Excitedly they pegged their claims and moved their camp to a site at the mouth of the creek. A thousand other diggers, with their ears to the ground, heard the rumour, and a new rush began. It was the greatest of them all up to that time, and Moodie, his reefs and his extortion, were within a short time contemptuously abandoned.

David Wilson, successor to the former gold commissioner Ziervogel at Kaapsehoop, came down to collect claim fees. His own words tell of the founding of the town of Barberton.

“”With the proving of Barber’s Reef a new era may be said to have begun on the fields. I had communicated the facts of the find to the Government, who instructed me to take the necessary steps to declare the vicinity of the discovery a township. So in February, 1884, in the presence of several diggers, including Messrs. Ede, Newmarsh and Taylor, I broke a bottle of gin – champagne being unobtainable – on the rock containing the gold bearing quartz, and named the prospective township Barberton, after the discoverers of the Reef.””

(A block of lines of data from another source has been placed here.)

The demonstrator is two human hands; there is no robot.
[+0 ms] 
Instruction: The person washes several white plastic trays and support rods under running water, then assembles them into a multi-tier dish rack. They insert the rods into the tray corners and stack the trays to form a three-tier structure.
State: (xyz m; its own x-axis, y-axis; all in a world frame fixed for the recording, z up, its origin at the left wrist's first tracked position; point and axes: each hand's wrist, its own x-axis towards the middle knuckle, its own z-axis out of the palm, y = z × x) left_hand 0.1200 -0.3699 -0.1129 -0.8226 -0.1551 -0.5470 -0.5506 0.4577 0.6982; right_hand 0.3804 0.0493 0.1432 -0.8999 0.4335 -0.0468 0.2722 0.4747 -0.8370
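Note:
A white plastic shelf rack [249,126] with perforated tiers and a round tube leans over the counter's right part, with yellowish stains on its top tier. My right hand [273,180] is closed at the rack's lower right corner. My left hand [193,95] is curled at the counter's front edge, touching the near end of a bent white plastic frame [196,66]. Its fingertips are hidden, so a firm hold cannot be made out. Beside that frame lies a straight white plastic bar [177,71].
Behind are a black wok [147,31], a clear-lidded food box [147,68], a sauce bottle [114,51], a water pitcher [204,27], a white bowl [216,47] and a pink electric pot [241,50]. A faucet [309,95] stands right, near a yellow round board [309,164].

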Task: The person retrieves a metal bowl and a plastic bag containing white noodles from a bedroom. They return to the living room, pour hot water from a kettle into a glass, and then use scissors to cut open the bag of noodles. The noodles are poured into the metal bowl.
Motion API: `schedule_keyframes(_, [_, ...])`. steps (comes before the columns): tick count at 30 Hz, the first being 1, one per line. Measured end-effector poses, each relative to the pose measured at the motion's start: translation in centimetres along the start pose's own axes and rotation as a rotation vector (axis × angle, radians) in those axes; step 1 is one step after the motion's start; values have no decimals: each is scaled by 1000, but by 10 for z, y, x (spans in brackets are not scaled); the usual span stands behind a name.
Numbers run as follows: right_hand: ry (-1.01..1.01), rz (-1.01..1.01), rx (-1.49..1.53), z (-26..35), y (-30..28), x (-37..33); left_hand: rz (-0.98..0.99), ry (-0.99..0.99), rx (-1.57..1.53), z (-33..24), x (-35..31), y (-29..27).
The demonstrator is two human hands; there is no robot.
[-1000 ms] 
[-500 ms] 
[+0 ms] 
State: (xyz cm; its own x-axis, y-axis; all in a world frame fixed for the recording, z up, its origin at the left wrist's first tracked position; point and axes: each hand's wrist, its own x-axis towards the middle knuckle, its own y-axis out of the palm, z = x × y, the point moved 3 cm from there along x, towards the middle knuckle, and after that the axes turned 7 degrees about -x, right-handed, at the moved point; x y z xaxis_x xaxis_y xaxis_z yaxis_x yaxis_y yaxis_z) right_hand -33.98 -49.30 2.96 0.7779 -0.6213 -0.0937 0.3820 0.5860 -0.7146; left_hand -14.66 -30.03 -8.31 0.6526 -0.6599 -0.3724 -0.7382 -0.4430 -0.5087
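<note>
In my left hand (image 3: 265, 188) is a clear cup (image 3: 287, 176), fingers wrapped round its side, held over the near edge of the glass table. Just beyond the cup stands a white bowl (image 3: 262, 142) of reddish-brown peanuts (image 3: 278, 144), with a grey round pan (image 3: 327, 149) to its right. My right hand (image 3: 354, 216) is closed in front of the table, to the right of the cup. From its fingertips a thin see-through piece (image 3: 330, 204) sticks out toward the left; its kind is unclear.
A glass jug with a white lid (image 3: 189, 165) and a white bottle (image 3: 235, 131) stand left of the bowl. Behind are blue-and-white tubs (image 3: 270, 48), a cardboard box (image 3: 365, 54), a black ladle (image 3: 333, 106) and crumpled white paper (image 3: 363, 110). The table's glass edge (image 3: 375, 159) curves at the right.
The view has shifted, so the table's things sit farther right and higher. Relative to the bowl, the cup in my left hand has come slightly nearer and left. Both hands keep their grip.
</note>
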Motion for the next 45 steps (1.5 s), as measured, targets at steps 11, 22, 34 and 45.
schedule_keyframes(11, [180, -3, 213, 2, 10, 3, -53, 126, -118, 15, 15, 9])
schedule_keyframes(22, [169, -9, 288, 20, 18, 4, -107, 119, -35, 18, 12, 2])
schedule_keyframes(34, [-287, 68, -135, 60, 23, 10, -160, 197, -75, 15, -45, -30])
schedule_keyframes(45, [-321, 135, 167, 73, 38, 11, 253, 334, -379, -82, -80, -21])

The date has been challenged, and was almost certainly June 24th of the same year. But the event is well authenticated.

Within a short time the two weatherbeaten tents of the Barber party were surrounded by a thousand others. Wagons were outspanned everywhere, and men were beginning to erect shacks along haphazard streets which originated, and were influenced in their direction, by the establishment of innumerable canteens. Along these streets bustled a throng as varied in typ and mood as only that excitable company can be who pursue the will-o’-the-wisp of gold. Men of every language could be heard mixed with the broad dialects of England, the tang of America, the whine of Australia and the homely Afrikaans of South Africa.

Well-dressed speculators and representatives of wealthy syndicates jostled with stiffs and chancers who had tramped to the fields without a shilling in their pockets. Plump-looking rogues sat side by side with gaunt prospectors who each knew with certainty “”the best thing on the fields””. Everywhere was an endless excited murmur of sound underlined by the muffled echoes of dynamite explosions in the surrounding hills.

Throughout the twenty-four hours heavy transport wagons rumbled through the streets loaded with supplies and all the impedimenta of mining. Hordes of pack donkeys and mules, as varied in character as their human owners, thronged the township, each laden with the tools, the pots, the dixies and the blankets of the diggers and prospectors. Once arrived on the field the fortune-seekersscattered to their various occupations. Methods of recovering gold were both ingenious and laborious, and in the first few months clever and original operations were carried out. Crude dolleys acted as mills, and the crushings were panned in water led from distant streams in long races. The optimistic digger hoped for results as high as seventeen ounces to the ton, but the average output from a good claim was seldom more than one and a half ounces.



Proper mills soon began to arrive on the field, J.T. Rimer brought up a 10-stamp battery which he erected in the Umvoti Creek (ever since called Rimer’s Creek), and with the Barbers and sincerely Newmarsh organized a syndicate to work the Barber’s Reef. Several other mills were soon established, and scores of reefs, good, bad and indifferent, were discovered by the prospectors. More and more shops were built, and canteens and bars reached the unparalleled proportion of one to every fifteen persons. Stylish liquor joints were built, and Barberton soon boasted of the Kentish Tavern, the Marble Arch and the Horse-shoe.

Boxing booths, bowling alleys, billiard saloons and music halls sprang up. On July 17th, 1887, the Royal Albert Hall was opened, providing concerts, billiards and of course a bar. Canteen men began importing barmaids, who, legend has it, were all very beautiful, and they fattened on the proverbial generosity of the excited diggers. Some of the more settled type of diggers brought their wives, and with the gradual advent of family life Barberton began to settle down in preparation for a sober maturity. But it was to have one or two final flings before it left its hectic youth behind.